O Conselho Monetário Nacional (CMN) manteve ontem, por unanimidade, em 9,75% ao ano a Taxa de Juros de Longo Prazo (TJLP), que irá vigorar no trimestre de abril a junho. "Foi uma decisão pacífica", disse o diretor de Normas do Banco Central, Sérgio Darcy, esclarecendo que não foram discutidas as hipóteses de alta ou de baixa da taxa. Segundo ele, não houve, desde dezembro passado, alterações fundamentais nos dois componentes que são usados no cálculo da TJLP: o risco-país e a perspectiva de inflação. O prêmio de risco, segundo Darcy, permaneceu estimado em 4,25%, e a perspectiva inflacionária, em 5,5%, levando em conta a meta ajustada para o ano (5,1%) e as expectativas inflacionárias do mercado (5,8%).
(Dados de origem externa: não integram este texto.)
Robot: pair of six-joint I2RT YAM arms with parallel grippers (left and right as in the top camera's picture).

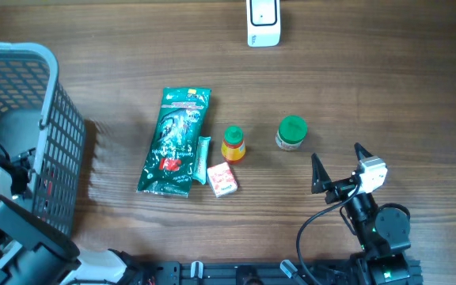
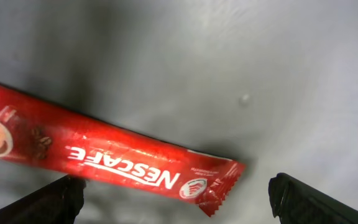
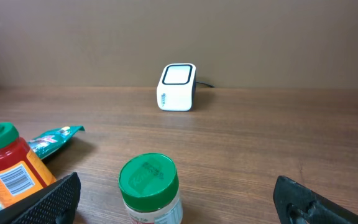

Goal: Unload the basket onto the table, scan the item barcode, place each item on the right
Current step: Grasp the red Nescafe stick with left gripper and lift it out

A TJLP encontra-se em 9,75% desde abril de 2004, a despeito de a taxa básica de juro (Selic) ter sofrido elevação de 3,25 pontos percentuais desde setembro, para 19,25%. Controle de liquidez - O CMN aprovou também uma norma que amplia o controle sobre a liquidez de bancos. As instituições financeiras estão obrigadas, dentro de 90 dias, a registrar no Cetip todos os Certificados de Depósitos Bancários (CDBs) emitidos, incluindo valor, prazo e detalhes sobre a possibilidade de resgate antecipado. Hoje, essa obrigação vigora apenas para títulos mantidos em carteira por instituições financeiras, fundos de investimento e investidores institucionais. Ficavam de fora da obrigatoriedade de registro, por exemplo, CDBs comprados por pessoas físicas e jurídicas diretamente nos bancos. Os registros na Cetip, que pela regra antiga englobavam cerca de 70% dos papéis, passarão a ser de 100%. O estoque de CDBs em mercado, segundo o BC, era de R$ 213,4 bilhões em fevereiro. A mudança vai permitir que o BC tenha um controle mais acurado da posição de liquidez dos bancos, para verificar se a instituição assume riscos elevados de descasamento de ativos e de passivos. Darcy explicou que o aprimoramento da regra foi uma lição aprendida na recente crise de empoçamento de liquidez, motivada pela intervenção no Banco Santos, que afetou instituições de pequeno e médio porte. Em outro voto, o CMN deu prazo adicional de 13 meses, até 30 de julho de 2006, para que auditores que atuam em instituições financeiras façam a sua certificação.